- GOAL OF THE EXERCISE
Using the data below, print exactly the line with "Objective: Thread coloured", the line with "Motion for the", and every line between them, but none of the pictures.
(SUPPLIED DATA begins)
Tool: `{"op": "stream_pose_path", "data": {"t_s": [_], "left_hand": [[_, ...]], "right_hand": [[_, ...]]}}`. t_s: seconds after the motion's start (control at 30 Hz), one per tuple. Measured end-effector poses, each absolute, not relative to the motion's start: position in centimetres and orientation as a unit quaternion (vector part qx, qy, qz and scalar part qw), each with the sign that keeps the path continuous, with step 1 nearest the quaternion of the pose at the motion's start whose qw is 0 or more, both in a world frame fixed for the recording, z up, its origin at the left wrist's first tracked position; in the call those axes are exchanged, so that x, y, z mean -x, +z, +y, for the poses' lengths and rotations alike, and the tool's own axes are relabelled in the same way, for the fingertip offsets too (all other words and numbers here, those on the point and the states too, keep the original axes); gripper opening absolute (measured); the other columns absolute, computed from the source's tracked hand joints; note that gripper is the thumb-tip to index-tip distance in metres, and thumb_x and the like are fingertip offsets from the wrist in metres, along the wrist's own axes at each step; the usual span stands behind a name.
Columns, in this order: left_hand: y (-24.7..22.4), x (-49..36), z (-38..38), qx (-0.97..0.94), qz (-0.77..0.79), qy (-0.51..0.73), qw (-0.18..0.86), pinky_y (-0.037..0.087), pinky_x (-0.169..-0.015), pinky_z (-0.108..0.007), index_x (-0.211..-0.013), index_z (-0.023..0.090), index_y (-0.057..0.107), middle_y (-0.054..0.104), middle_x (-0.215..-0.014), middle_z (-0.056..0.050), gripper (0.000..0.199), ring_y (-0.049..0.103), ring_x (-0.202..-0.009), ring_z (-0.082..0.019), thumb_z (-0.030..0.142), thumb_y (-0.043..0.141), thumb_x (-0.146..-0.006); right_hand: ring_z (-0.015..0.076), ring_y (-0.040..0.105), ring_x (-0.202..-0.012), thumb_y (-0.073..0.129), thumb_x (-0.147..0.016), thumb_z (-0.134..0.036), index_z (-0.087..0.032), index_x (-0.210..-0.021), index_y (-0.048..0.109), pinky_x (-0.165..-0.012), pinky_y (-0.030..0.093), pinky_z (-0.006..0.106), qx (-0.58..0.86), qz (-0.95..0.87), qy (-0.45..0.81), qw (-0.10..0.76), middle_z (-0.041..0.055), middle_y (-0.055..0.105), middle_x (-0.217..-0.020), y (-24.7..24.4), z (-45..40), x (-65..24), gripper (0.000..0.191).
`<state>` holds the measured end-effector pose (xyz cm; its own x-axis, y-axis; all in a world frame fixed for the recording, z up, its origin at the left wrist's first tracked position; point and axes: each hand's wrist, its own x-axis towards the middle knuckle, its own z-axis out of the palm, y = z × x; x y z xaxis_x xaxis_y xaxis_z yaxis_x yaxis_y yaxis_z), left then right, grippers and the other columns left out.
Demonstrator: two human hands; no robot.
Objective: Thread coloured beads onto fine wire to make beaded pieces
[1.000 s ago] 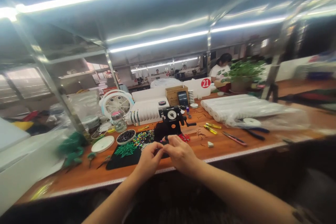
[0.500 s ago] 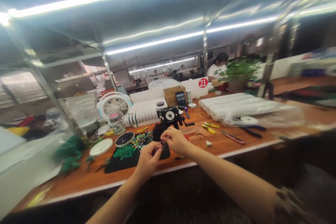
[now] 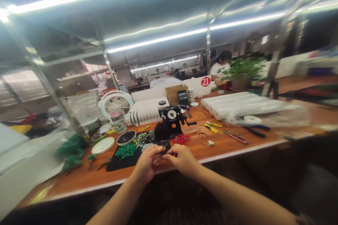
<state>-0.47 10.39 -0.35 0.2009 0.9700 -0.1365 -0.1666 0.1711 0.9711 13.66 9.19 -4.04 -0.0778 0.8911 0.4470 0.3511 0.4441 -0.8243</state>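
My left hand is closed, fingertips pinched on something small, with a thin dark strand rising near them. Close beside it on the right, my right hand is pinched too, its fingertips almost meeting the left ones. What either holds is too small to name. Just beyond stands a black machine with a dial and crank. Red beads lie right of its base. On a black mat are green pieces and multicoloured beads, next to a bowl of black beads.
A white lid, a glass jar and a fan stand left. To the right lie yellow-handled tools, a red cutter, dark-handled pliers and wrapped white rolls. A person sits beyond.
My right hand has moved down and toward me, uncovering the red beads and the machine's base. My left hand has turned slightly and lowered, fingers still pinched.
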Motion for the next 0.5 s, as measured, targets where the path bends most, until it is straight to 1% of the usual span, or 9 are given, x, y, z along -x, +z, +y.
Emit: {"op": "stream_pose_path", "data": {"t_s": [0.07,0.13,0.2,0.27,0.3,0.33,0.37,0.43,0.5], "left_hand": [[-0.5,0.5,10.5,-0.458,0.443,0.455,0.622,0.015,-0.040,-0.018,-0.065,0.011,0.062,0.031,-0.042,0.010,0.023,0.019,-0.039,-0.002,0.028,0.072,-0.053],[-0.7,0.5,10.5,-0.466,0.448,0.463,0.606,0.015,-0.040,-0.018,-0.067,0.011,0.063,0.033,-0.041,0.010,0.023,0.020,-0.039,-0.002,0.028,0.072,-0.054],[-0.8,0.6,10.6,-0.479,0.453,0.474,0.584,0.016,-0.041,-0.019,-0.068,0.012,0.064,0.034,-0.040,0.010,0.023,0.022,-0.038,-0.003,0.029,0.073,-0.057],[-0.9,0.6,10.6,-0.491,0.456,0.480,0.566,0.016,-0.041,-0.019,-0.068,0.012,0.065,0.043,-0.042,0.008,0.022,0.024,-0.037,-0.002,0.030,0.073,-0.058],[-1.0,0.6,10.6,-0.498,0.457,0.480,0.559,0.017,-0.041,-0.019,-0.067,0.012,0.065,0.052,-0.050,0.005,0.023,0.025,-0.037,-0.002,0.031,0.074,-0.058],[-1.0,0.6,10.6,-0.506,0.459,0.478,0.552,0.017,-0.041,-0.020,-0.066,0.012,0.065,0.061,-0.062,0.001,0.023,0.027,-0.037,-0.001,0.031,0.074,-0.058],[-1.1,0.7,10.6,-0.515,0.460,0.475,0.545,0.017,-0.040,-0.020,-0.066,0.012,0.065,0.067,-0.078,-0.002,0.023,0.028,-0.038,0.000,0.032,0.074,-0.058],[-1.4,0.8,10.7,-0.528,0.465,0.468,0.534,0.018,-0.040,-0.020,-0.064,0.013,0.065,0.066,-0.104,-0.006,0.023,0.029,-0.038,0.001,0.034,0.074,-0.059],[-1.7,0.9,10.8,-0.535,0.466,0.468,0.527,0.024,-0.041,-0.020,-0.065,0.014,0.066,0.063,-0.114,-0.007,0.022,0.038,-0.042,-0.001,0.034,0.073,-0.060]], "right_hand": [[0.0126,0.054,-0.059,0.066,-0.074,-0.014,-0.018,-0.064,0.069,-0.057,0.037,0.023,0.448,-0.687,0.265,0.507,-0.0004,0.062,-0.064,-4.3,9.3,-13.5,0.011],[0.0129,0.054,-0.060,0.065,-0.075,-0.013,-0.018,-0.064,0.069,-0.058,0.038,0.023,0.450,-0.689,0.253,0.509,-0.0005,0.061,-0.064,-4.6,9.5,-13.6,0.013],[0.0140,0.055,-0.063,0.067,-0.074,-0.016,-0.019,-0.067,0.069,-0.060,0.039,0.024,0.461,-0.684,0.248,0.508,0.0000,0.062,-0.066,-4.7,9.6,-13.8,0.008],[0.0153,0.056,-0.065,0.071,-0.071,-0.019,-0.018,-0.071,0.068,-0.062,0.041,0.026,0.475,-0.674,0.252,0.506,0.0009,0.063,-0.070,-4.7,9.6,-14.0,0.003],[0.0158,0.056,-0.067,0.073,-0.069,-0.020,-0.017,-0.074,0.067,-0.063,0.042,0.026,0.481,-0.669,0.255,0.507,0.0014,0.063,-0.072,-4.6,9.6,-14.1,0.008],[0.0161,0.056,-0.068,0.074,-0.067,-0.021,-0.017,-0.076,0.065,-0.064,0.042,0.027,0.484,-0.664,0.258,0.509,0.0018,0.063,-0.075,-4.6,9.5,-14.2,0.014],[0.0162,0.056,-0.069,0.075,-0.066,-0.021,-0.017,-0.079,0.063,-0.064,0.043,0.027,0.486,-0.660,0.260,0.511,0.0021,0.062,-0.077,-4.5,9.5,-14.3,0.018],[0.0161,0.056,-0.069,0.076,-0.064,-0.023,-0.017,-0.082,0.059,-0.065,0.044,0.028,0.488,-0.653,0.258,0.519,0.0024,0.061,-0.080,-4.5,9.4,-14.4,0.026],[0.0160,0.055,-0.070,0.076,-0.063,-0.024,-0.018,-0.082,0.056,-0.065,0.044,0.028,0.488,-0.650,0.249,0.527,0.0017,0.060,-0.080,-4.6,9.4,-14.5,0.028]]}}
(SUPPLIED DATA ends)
- EXERCISE SOLUTION
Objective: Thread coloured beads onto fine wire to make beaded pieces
[1.000 s ago] 
[0.500 s ago] 
[now] 
<state>-0.47 10.39 -0.35 0.2009 0.9700 -0.1365 -0.1666 0.1711 0.9711 13.66 9.19 -4.04 -0.0778 0.8911 0.4470 0.3511 0.4441 -0.8243</state>
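My left hand is closed, fingertips pinched on something small, with a thin dark strand rising near them. Close beside it on the right, my right hand is pinched too, its fingertips almost meeting the left ones. What either holds is too small to name. Just beyond stands a black machine with a dial and crank. Red beads lie right of its base. On a black mat are green pieces and multicoloured beads, next to a bowl of black beads.
A white lid, a glass jar and a fan stand left. To the right lie yellow-handled tools, a red cutter, dark-handled pliers and wrapped white rolls. A person sits beyond.
My right hand has moved down and toward me, uncovering the red beads and the machine's base. My left hand has turned slightly and lowered, fingers still pinched.
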Motion for the next 0.5 s, as measured, targets where the path bends most, until it is straight to 1% of the usual span, or 9 are given, x, y, z along -x, +z, +y.

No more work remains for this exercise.